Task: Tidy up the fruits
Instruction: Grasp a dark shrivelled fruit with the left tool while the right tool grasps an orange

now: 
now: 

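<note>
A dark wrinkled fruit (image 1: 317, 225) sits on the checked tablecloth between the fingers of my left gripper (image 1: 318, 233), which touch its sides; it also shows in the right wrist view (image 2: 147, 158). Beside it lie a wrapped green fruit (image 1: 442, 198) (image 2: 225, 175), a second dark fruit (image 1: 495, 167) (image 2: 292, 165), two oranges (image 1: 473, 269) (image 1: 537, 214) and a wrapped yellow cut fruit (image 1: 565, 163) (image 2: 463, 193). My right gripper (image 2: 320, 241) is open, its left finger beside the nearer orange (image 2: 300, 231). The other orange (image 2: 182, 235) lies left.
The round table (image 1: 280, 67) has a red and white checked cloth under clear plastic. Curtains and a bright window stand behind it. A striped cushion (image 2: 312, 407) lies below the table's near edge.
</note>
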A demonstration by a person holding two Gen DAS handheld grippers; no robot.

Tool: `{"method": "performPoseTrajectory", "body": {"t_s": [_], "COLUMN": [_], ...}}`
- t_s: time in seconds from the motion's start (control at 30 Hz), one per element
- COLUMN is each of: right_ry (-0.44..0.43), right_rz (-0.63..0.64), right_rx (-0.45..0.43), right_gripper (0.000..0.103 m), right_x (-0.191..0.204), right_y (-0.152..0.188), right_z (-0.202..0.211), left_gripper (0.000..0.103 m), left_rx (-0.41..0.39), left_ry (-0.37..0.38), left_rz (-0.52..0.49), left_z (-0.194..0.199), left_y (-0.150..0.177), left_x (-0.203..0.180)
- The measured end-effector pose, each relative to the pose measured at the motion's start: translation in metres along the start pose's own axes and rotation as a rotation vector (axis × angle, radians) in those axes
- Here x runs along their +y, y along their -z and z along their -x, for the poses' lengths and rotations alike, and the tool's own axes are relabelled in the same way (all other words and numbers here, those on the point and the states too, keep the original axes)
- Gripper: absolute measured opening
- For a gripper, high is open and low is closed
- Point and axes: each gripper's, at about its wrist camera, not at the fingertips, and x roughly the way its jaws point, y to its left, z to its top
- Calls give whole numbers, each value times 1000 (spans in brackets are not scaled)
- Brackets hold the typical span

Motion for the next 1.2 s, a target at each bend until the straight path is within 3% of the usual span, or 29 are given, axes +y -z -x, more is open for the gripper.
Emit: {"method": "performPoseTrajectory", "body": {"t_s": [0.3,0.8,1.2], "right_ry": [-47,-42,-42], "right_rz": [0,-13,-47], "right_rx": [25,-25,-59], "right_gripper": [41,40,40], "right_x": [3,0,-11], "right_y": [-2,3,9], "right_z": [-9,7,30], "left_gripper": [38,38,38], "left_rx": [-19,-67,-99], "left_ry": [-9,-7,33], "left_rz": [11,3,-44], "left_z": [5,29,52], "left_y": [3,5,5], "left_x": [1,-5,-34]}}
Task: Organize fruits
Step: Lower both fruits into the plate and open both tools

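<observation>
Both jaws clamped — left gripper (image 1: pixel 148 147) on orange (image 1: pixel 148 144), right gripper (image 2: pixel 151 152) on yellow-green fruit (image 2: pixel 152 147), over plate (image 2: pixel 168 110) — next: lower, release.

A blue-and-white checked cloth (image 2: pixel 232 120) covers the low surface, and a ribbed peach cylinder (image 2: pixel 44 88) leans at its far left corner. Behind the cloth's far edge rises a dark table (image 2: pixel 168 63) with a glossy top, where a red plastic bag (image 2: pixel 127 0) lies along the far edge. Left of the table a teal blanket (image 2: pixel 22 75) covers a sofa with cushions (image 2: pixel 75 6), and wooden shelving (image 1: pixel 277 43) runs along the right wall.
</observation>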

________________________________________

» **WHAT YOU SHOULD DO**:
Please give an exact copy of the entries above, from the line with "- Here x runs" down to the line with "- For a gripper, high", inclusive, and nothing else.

» **WRITTEN SOLUTION**:
- Here x runs along their +y, y along their -z and z along their -x, for the poses' lengths and rotations alike, and the tool's own axes are relabelled in the same way (all other words and numbers here, those on the point and the states too, keep the original axes)
- Gripper: absolute measured opening
- For a gripper, high is open and low is closed

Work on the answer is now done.